Article 25 Any newly-established drug manufacturer or manufacturer with newly-built manufacturing workshops or newly-added dosage forms for production may apply to the State Food and Drug Administration for a certificate of the Good Manufacturing Practice along with the application for drug registration. The State Food and Drug Administration shall, when conducting the drug registration review, immediately carry out an inspection on the Good Manufacturing Practice certification.
Article 26 The drug testing institution shall, after receiving the samples of three batches taken by the (food and) drug regulatory department of the province, autonomous region, or municipality directly under the Central Government, immediately arrange the testing.

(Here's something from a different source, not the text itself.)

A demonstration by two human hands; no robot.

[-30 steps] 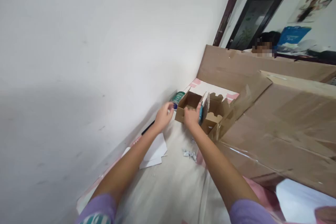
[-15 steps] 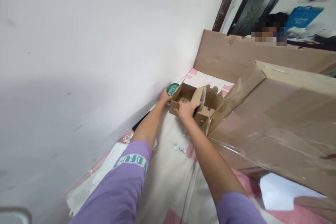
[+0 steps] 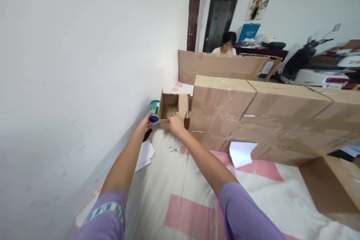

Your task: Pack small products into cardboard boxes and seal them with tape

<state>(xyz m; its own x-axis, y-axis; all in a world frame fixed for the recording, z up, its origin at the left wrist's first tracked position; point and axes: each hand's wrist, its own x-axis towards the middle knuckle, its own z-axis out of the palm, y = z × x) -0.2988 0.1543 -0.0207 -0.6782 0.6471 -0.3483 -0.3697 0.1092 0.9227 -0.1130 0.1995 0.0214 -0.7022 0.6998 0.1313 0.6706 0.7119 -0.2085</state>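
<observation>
My left hand (image 3: 145,123) is closed at the lower part of a green and white can (image 3: 154,107), which has a dark blue round end facing me. The can is beside the wall, left of a small open cardboard box (image 3: 170,107). Over the near wall of that box, my right hand (image 3: 177,123) has its fingers hooked, gripping the edge. Part of a flap stands up just beyond its fingers. Inside, the box's bottom shows little detail.
Taped cardboard boxes (image 3: 225,99) form a row on the right. White papers (image 3: 145,155) lie by the wall, another sheet (image 3: 243,153) leans against the boxes, and crumpled scraps (image 3: 174,149) dot the bedsheet (image 3: 191,213). A person (image 3: 226,48) is behind a cardboard panel (image 3: 219,63).
The view has swung right and levelled, showing more of the room. The can's dark blue end now shows by my left hand. My right hand stays on the box's near edge.
</observation>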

Upon completion of testing, the drug testing institution shall, within two days, complete the test report and submit it to the State Food and Drug Administration.
Article 27 The State Food and Drug Administration shall carry out technical review in accordance with Chapter 4 of the Procedure, and shall, within three days after the completion of the technical review, complete the administrative examination, make a decision and inform the applicant.
Where the State Food and Drug Administration decides to approve the drug, it shall issue the Letter of Approval for Drug Registration, and may grant an approval number for the drug at the same time if the applicant has appropriate manufacturing conditions; if it decides to disapprove the manufacturing, it shall issue a Disapproval Notice with reasons.
Article 28 Where a drug manufacturer or distributor, or a medical and health institution finds any new or serious adverse drug reaction or cluster adverse reaction relating to a specially approved drug for public health emergencies, it shall immediately report the case to the local (food and) drug regulatory department of the province, autonomous region, or municipality directly under the Central Government, the health administrative department at the provincial level and the professional institution for adverse drug reactions monitoring.
The professional institution for adverse drug reactions monitoring shall regard drugs specially approved for public health emergencies as critically monitored products, analyze the collected case reports in accordance with the relevant provisions and timely report to the (food and) drug regulatory department of the province, autonomous region, or municipality directly under the Central Government and the State Food and Drug Administration.
The State Food and Drug Administration shall reinforce the reevaluation of approved drugs for public health emergencies after they are marketed.
Chapter 7 Supplementary Provisions
Article 29 The measures for special review and approval of the medical devices for public health emergencies shall be separately formulated by the State Food and Drug Administration with reference to the relevant provisions of the Procedure.
Article 30 The Procedure shall go into effect as of the date of promulgation.